#### Data shown:
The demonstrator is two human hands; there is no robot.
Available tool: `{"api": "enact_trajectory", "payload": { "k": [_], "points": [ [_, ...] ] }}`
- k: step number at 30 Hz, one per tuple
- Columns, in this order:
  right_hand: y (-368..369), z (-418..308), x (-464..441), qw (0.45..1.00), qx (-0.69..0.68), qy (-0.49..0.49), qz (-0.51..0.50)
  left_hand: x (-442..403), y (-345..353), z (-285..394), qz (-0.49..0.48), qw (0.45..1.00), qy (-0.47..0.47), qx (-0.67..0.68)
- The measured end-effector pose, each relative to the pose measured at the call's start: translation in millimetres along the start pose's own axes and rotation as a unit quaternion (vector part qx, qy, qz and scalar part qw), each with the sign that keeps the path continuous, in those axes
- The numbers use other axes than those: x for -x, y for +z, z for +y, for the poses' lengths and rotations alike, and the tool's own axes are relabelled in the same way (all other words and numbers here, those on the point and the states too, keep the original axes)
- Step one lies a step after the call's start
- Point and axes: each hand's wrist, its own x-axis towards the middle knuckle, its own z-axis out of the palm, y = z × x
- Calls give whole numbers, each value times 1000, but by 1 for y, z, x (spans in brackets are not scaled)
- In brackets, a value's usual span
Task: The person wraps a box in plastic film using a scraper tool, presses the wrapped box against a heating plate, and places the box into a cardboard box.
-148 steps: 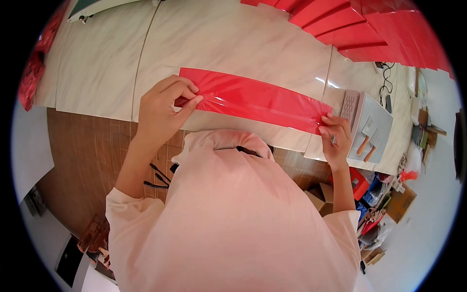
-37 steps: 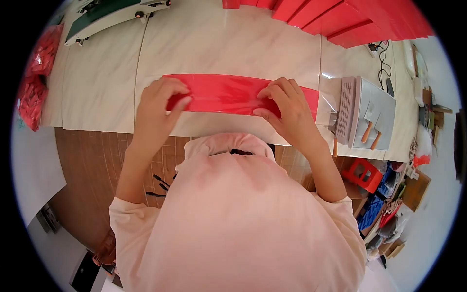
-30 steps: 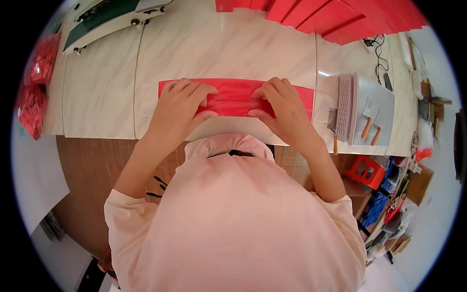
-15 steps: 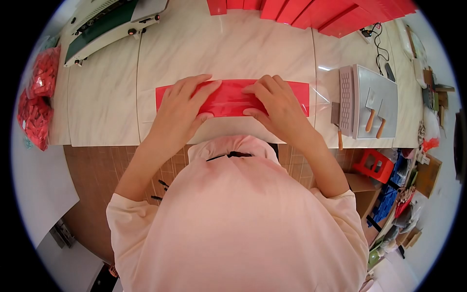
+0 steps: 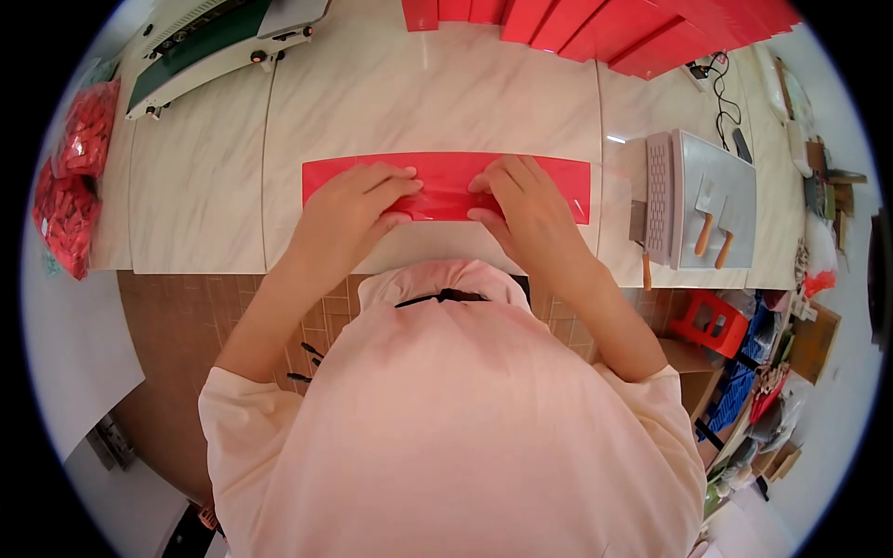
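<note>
The red strip (image 5: pixel 445 189) lies flat near the front edge of the table (image 5: pixel 428 102), well apart from the red boxes (image 5: pixel 595 28). Laying-down: judged done; release: not yet. Left hand (image 5: pixel 346 203) and right hand (image 5: pixel 528 205): touching it, fingers curled; grip cannot be determined.

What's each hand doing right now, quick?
Left hand: half-curled on the red strip; whether it grips cannot be told.
Right hand: also half-curled on the strip; grip cannot be told.
</note>
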Motion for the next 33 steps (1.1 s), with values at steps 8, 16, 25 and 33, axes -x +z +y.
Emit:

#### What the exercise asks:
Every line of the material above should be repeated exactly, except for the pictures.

#### Expected output:
The demonstrator is two human hands; there is no robot.
Available tool: `{"api": "enact_trajectory", "payload": { "k": [_], "points": [ [_, ...] ] }}`
- k: step number at 30 Hz, one per tuple
- Columns, in this order:
  right_hand: y (-368..369), z (-418..308), x (-464..441), qw (0.45..1.00), qx (-0.69..0.68), qy (-0.49..0.49), qz (-0.51..0.50)
  left_hand: x (-442..403), y (-345..353), z (-285..394), qz (-0.49..0.48), qw (0.45..1.00), qy (-0.47..0.47), qx (-0.67..0.68)
- The measured end-effector pose, each relative to the pose measured at the call's start: translation in millimetres along the start pose's own axes and rotation as a unit quaternion (vector part qx, qy, qz and scalar part qw), each with the sign that keeps the path continuous, in those axes
- The numbers use other axes than those: x for -x, y for +z, z for +y, for the poses' lengths and rotations alike, and the tool's own axes are relabelled in the same way (all other words and numbers here, those on the point and the states too, keep the original axes)
- Step one lies a step after the call's start
- Point and axes: each hand's wrist, its own x-axis towards the middle knuckle, its own z-axis out of the palm, y = z × x
- Calls give whole numbers, each value times 1000, but by 1 for y, z, x (spans in brackets are not scaled)
- In brackets, a value's usual span
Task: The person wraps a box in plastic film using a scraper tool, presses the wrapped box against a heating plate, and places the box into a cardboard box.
-148 steps: 
-37 steps: 
-30 steps: 
-15 steps: 
+0 steps: 
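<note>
The red strip (image 5: pixel 445 189) lies flat near the front edge of the table (image 5: pixel 428 102), well apart from the red boxes (image 5: pixel 595 28). Laying-down: judged done; release: not yet. Left hand (image 5: pixel 346 203) and right hand (image 5: pixel 528 205): touching it, fingers curled; grip cannot be determined.

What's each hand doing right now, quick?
Left hand: half-curled on the red strip; whether it grips cannot be told.
Right hand: also half-curled on the strip; grip cannot be told.
</note>
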Motion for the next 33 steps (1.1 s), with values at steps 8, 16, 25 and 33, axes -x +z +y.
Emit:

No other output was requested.